Your instructions :: Work out how many lines in this listing hold the word "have", and give the number with nothing added.

Records shown ::
=== Begin Enclosure ===

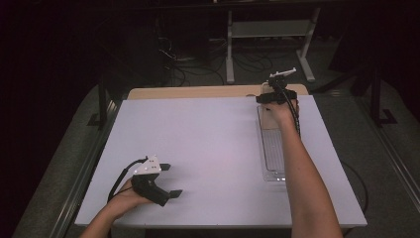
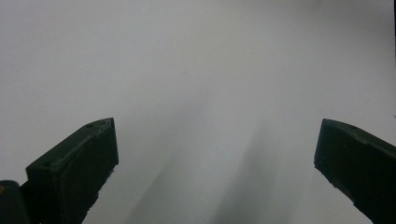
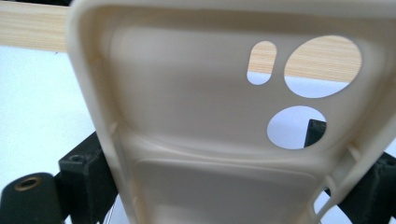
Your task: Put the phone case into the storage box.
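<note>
Two grippers are at work over the white tabletop [image 1: 213, 148], well apart from each other. The right gripper [image 1: 275, 96] is at the far right end of the tabletop, and its jaws are closed on a cream-coloured soft plastic phone case [image 3: 196, 140], one jaw on each long side wall. In the right gripper view the case is seen from its hollow inner side, with three camera cut-outs near its upper end, through which the tabletop and a strip of pale wood [image 3: 32, 32] at the table's far edge appear. In the high view the case is held over the far end of a long clear plastic tray [image 1: 272, 151] that lies on the right side of the tabletop; whether it touches the tray I cannot tell.

The left gripper [image 1: 167, 181] is low over the near left part of the tabletop, its jaws spread wide with nothing between them.

The case looks light and flexible, likely a rubbery shell that bends and twists under a squeeze. Its thin side walls would bow inward if pinched hard, so a moderate grip across both rims near the middle of its length seems best, away from the weaker zone around the cut-outs. Its matte surface probably gives fair friction, and a drop would hardly harm it.
</note>
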`<state>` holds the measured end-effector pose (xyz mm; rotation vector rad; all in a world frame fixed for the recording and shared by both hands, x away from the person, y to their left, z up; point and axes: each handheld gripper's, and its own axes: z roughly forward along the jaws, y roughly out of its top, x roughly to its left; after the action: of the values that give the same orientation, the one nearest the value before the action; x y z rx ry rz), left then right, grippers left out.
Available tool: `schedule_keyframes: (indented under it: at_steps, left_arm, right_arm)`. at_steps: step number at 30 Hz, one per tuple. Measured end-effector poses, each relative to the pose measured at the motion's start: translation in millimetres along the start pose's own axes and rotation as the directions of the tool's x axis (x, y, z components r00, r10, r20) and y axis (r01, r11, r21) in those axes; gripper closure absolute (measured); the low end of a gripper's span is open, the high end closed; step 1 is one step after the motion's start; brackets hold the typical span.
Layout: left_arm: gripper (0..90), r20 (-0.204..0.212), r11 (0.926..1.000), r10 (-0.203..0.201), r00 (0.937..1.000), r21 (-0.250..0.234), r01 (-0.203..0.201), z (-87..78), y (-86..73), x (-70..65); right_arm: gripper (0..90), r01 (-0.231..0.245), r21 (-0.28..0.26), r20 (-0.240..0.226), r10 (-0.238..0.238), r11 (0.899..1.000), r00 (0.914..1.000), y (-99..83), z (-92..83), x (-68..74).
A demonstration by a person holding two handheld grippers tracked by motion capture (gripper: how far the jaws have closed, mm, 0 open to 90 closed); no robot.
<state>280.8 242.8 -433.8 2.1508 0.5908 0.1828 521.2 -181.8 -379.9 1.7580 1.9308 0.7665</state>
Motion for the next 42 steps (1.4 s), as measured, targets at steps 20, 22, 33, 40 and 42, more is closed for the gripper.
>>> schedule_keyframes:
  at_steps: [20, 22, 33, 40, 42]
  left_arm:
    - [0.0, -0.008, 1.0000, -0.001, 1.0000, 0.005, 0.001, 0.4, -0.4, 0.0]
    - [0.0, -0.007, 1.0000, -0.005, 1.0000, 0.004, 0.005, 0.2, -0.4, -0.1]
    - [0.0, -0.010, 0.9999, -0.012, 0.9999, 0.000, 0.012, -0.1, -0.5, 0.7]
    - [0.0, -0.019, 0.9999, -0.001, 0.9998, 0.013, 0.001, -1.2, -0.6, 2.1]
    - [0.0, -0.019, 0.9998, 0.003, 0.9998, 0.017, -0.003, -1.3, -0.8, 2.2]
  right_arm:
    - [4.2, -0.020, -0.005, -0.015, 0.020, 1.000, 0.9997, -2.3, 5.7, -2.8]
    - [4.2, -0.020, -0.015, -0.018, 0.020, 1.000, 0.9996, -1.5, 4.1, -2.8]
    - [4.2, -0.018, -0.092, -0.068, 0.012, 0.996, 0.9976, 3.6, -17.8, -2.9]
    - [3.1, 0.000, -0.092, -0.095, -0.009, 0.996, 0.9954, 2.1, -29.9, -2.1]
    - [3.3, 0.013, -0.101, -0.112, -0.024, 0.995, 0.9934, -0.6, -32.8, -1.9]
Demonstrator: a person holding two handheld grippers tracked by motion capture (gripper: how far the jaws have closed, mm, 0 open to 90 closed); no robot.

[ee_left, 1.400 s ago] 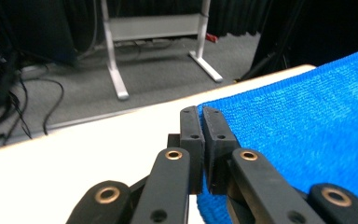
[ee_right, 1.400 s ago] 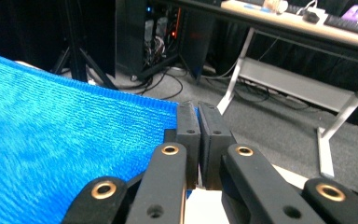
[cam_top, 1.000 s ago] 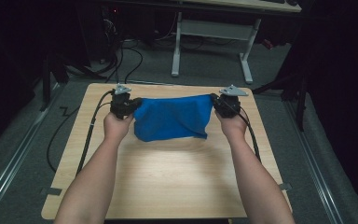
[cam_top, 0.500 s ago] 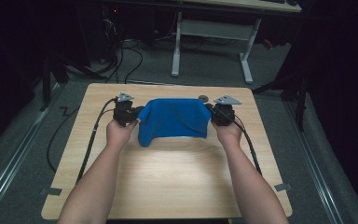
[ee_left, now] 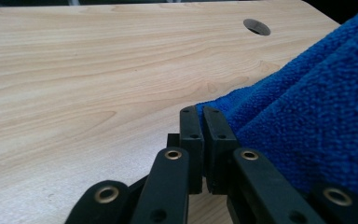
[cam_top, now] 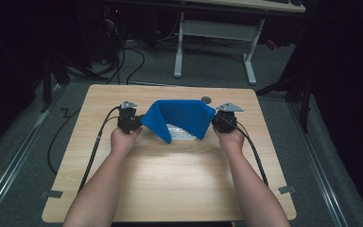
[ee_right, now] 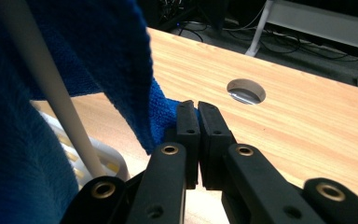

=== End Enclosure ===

Output for this exercise :: 2